WORK INSTRUCTIONS: Collect all lines from the records below that include the word "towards".

Entries taken from a collection:
-- Opening Marker --

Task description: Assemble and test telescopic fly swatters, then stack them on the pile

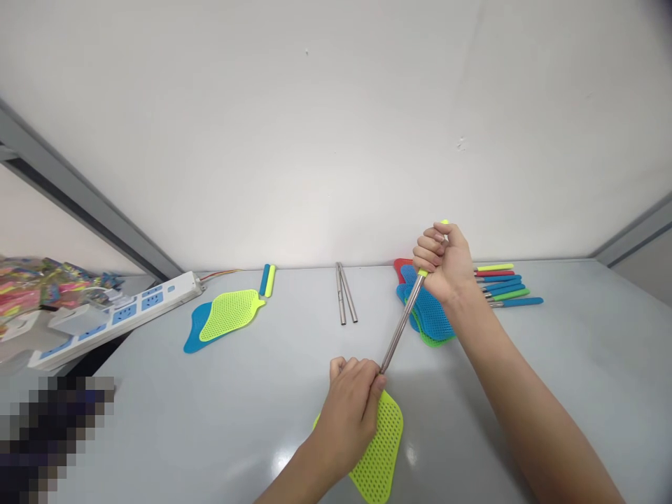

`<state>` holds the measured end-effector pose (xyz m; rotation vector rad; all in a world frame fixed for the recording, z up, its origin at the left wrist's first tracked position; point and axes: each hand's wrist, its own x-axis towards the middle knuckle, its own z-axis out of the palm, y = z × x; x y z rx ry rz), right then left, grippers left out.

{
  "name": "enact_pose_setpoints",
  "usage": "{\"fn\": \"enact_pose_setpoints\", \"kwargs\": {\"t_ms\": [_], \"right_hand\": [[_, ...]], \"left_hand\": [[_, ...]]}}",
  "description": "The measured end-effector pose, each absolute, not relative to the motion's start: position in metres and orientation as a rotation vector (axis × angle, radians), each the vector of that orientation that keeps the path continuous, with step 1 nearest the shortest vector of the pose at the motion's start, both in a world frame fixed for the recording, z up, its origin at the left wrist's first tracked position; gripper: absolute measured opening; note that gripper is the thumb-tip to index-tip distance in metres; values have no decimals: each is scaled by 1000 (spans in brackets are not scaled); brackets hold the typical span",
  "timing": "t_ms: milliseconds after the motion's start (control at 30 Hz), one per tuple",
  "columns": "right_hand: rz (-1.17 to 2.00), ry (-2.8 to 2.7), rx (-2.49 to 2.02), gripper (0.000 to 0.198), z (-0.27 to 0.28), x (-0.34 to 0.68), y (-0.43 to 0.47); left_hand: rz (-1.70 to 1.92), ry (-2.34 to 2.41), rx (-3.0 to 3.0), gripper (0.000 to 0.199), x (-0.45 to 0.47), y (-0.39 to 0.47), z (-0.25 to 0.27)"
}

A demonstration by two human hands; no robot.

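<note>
My left hand (pixel 354 402) is closed around the neck of a yellow-green fly swatter (pixel 386 448), where its perforated head meets the metal rod (pixel 402 332). The head tilts toward me over the table. My right hand (pixel 441 262) is wrapped round the yellow-green handle grip at the rod's upper end, with a bit of the grip showing above and below the fist. The rod slants up to the right between the two hands. Behind my right forearm lies a pile of fly swatters (pixel 433 315) with blue, green and red heads.
Two loose metal rods (pixel 346 294) lie at the table's back middle. To the left are blue and yellow-green swatter heads (pixel 231 315) and two loose grips (pixel 267 280). A white power strip (pixel 141 308) with plugs runs along the left edge, near bagged colourful items (pixel 31 287). A wall stands behind.
</note>
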<state>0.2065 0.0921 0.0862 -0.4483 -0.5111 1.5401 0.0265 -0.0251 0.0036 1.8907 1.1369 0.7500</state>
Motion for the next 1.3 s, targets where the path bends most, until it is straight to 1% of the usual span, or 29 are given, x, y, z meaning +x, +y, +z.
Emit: {"fn": "enact_pose_setpoints", "kwargs": {"t_ms": [200, 433, 633, 733, 867, 967, 1067, 1200, 1300], "right_hand": [[1621, -526, -345, 28, 81, 206, 94], [1718, -474, -191, 29, 75, 207, 95], [1970, -364, -107, 29, 53, 182, 98], [2009, -332, -103, 28, 47, 178, 100], [1981, -353, -152, 26, 49, 180, 99], [1922, -416, -270, 20, 54, 180, 98], [1801, -483, -446, 12, 57, 178, 99], [1584, -500, -699, 8, 61, 175, 97], [1517, -493, -784, 5, 66, 173, 94]], "left_hand": [[757, 1142, 1916, 24, 26, -27, 1], [635, 1267, 2057, 26, 27, -27, 4], [626, 1308, 1926, 31, 30, -32, 10], [617, 1329, 1882, 33, 31, -33, 9], [621, 1351, 1827, 35, 30, -31, 9], [658, 1389, 1802, 35, 28, -28, 8], [689, 1434, 1850, 35, 27, -25, 7], [710, 1485, 1951, 35, 28, -22, 4], [696, 1499, 2030, 33, 28, -21, 2]]}}
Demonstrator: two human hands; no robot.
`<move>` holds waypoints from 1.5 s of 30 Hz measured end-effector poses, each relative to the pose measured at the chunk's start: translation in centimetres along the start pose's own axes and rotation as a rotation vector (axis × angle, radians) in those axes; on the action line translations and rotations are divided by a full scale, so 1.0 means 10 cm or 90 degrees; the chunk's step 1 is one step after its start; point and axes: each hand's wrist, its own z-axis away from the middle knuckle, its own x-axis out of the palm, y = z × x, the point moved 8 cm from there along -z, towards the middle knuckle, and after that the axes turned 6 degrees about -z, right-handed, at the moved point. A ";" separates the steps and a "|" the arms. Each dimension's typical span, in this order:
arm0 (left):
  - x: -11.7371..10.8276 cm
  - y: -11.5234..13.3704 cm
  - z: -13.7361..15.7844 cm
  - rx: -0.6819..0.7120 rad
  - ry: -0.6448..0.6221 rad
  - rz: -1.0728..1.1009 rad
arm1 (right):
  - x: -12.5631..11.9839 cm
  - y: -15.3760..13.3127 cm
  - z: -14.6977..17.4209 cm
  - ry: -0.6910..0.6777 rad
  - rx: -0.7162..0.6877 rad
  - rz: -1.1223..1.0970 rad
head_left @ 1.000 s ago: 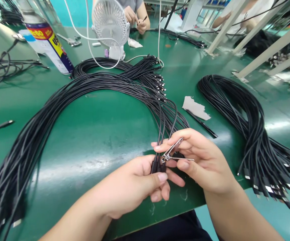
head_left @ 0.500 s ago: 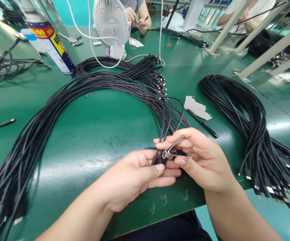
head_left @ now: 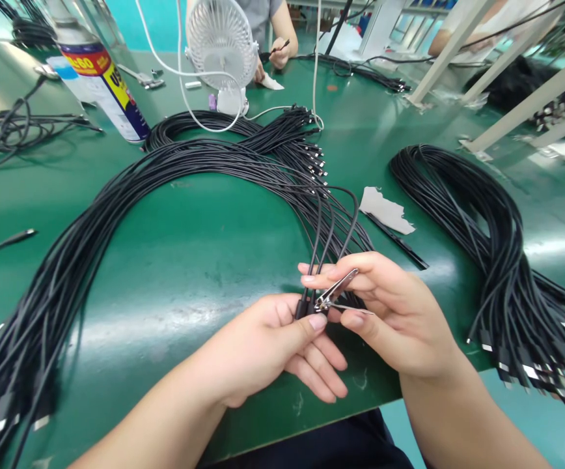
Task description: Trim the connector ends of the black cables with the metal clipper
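Observation:
My left hand (head_left: 282, 345) pinches the black connector ends (head_left: 302, 307) of a few cables between thumb and fingers, its lower fingers stretched out. In my right hand (head_left: 385, 306) is a silver nail clipper (head_left: 336, 292), gripped with its lever raised. The clipper's jaws are at the connectors, just above my left thumb. Black cords rise from the held ends and join a large bundle of black cables (head_left: 204, 159) that arcs across the green table (head_left: 204, 247). My fingers hide the connector tips.
Another cable bundle (head_left: 487, 215) lies at the right. A torn white paper (head_left: 385, 210) and a thin black strip (head_left: 399, 241) lie between. Behind stand a white fan (head_left: 221, 45) and a spray can (head_left: 104, 85). A co-worker's hand (head_left: 279, 53) holds a dark item across the table.
My left hand's lower fingers have uncurled and spread downward. The clipper has stayed at the connectors. Across the table, the co-worker's other hand has come down to a white paper scrap.

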 end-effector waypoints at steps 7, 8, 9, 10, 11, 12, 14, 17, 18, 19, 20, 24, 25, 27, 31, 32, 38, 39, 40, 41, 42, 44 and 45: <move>-0.03 0.02 0.00 0.039 0.039 0.003 | -0.01 0.02 -0.01 0.022 0.030 -0.181; -0.03 0.03 0.01 0.053 0.033 0.012 | -0.04 0.02 -0.02 0.039 0.026 -0.218; -0.03 0.05 0.01 0.072 0.029 0.016 | -0.07 0.02 -0.02 0.058 0.020 -0.250; -0.03 0.07 0.02 0.093 0.030 0.014 | -0.10 0.02 -0.03 0.080 0.012 -0.272; -0.04 0.10 0.03 0.117 0.036 0.008 | -0.14 0.02 -0.02 0.104 0.005 -0.282; -0.06 0.12 0.05 0.139 0.044 -0.003 | -0.17 0.04 -0.02 0.127 0.005 -0.282; -0.07 0.17 0.07 0.178 0.059 -0.026 | -0.21 0.08 -0.01 0.160 0.020 -0.274; -0.06 0.22 0.09 0.207 0.065 -0.053 | -0.16 0.13 0.01 0.161 0.050 -0.284; -0.05 0.23 0.09 0.210 0.065 -0.060 | -0.14 0.14 0.01 0.155 0.055 -0.294; -0.04 0.23 0.09 0.210 0.067 -0.066 | -0.12 0.13 0.02 0.153 0.059 -0.306; -0.03 0.23 0.10 0.206 0.070 -0.071 | -0.10 0.13 0.02 0.153 0.062 -0.317; -0.01 0.23 0.09 0.185 0.069 -0.083 | -0.09 0.12 0.01 0.174 0.070 -0.333; -0.01 0.23 0.09 0.184 0.071 -0.084 | -0.09 0.12 0.01 0.173 0.073 -0.331; -0.03 0.22 0.10 0.184 0.081 -0.095 | -0.08 0.12 0.01 0.165 0.083 -0.322; -0.04 0.20 0.11 0.178 0.087 -0.133 | -0.08 0.09 0.03 0.164 0.087 -0.292; -0.05 0.20 0.11 0.176 0.087 -0.139 | -0.09 0.08 0.03 0.167 0.083 -0.287; -0.06 0.19 0.09 0.172 0.093 -0.148 | -0.06 0.07 0.04 0.162 0.088 -0.274; -0.07 0.19 0.08 0.173 0.093 -0.147 | -0.06 0.07 0.04 0.164 0.088 -0.276; -0.07 0.19 0.08 0.173 0.092 -0.147 | -0.06 0.07 0.04 0.164 0.088 -0.283; -0.07 0.19 0.08 0.173 0.090 -0.145 | -0.06 0.06 0.04 0.164 0.083 -0.294; -0.07 0.19 0.07 0.173 0.090 -0.143 | -0.06 0.06 0.05 0.164 0.080 -0.307; -0.07 0.19 0.08 0.172 0.092 -0.145 | -0.06 0.06 0.05 0.163 0.077 -0.332; -0.07 0.19 0.08 0.172 0.095 -0.147 | -0.05 0.06 0.05 0.163 0.081 -0.343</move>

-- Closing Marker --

EXERCISE SOLUTION:
`<state>` holds the measured end-effector pose (xyz m; rotation vector rad; all in a world frame fixed for the recording, z up, its origin at the left wrist's first tracked position; point and axes: each hand's wrist, its own x-axis towards the middle knuckle, its own z-axis out of the palm, y = z × x; x y z rx ry rz), right then left, grippers left out.
`<move>` holds waypoints from 1.5 s of 30 Hz measured end-effector poses, each relative to the pose measured at the chunk's start: translation in centimetres along the start pose's own axes and rotation as a rotation vector (axis × angle, radians) in those axes; on the action line translations and rotations are divided by a full scale, so 1.0 means 10 cm or 90 degrees; the chunk's step 1 is one step after its start; point and axes: each hand's wrist, its own z-axis away from the middle knuckle, its own x-axis out of the palm, y = z × x, the point moved 8 cm from there along -z, towards the middle knuckle, and after that the axes turned 6 degrees about -z, right-handed, at the moved point. A ";" separates the steps and a "|" the arms. Each dimension's typical span, in this order:

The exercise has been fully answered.